L’IA différenciative : interview de Laetitia Audouin

L’IA et les technologies qui la constituent sont amenées à transformer le monde professionnel et à permettre aux entreprises de construire de nouvelles propositions de valeur. Nous avons rencontré Laetitia Audouin, alumni d’emlyon business school et cofondatrice de Cleverm8, start-up accompagnée par Starburst, qui propose des solutions fondées sur l’intelligence artificielle différenciative Contrairement à l’IA classique qui s’entraine uniquement avec les données de situations passées, l’IA différenciative intègre en plus les données de la situation présente.

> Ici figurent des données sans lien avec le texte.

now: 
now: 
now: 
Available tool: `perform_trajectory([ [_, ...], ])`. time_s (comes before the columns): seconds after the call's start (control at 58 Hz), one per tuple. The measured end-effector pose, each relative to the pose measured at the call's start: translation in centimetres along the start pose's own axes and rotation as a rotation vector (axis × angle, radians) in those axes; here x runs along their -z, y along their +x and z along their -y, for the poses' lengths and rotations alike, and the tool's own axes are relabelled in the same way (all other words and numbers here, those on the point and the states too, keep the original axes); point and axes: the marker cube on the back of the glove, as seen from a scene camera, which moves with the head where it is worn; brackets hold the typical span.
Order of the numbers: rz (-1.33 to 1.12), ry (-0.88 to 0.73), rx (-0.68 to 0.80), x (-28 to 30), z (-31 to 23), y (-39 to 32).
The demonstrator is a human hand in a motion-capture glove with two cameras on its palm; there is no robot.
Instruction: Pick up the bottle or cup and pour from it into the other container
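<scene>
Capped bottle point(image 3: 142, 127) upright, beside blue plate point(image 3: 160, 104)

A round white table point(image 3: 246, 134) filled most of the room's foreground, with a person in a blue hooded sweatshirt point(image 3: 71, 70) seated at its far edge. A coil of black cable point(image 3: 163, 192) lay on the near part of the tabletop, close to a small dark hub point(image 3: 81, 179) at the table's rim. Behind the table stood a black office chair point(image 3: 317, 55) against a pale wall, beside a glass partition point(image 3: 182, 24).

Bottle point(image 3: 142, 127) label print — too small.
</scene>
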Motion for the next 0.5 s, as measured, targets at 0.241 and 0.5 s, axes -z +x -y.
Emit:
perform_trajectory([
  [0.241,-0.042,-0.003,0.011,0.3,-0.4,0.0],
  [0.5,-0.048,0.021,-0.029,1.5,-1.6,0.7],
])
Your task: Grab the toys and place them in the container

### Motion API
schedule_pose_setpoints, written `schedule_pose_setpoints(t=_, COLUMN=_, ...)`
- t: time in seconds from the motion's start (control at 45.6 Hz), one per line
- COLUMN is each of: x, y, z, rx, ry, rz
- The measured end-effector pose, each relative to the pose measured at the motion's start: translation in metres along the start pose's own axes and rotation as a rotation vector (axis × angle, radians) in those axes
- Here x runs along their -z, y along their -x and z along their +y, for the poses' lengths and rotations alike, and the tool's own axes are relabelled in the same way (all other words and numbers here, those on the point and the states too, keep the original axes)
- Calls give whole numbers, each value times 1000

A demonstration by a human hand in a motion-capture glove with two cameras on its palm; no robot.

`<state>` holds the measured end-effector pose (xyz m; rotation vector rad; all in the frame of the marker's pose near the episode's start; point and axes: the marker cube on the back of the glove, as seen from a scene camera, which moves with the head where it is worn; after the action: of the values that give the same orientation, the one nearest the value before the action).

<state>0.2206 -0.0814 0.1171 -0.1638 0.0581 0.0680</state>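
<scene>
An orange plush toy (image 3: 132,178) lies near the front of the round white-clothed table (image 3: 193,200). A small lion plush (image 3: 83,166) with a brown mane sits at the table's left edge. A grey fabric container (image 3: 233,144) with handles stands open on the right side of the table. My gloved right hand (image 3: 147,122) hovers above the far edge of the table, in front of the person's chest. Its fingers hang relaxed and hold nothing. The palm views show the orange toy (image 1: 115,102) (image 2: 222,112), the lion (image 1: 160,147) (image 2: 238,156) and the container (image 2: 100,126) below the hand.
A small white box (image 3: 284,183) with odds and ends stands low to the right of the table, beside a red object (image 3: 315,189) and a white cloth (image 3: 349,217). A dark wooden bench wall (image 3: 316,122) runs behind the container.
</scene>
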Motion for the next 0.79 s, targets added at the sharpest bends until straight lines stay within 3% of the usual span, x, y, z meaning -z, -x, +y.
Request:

Cela lui permet de s’adapter automatiquement à des situations inédites pour lesquelles on ne disposait pas de données d’apprentissage.

Qu’est-ce que l’intelligence artificielle (IA) différenciative ?

La différence majeure est que l’IA différenciative permet d’automatiser des tâches plus complexes et surtout imprévues. Cela est lié au fait que l’IA différenciative pense comme un humain et non comme une machine. L’homme est capable de distinguer : par exemple, devant une foule de visages, on sait retrouver ceux de nos amis en un clin d’œil, car les humains se focalisent sur les singularités. L’intelligence permet l’abstraction, qui consiste à séparer ce qui est lié dans la réalité.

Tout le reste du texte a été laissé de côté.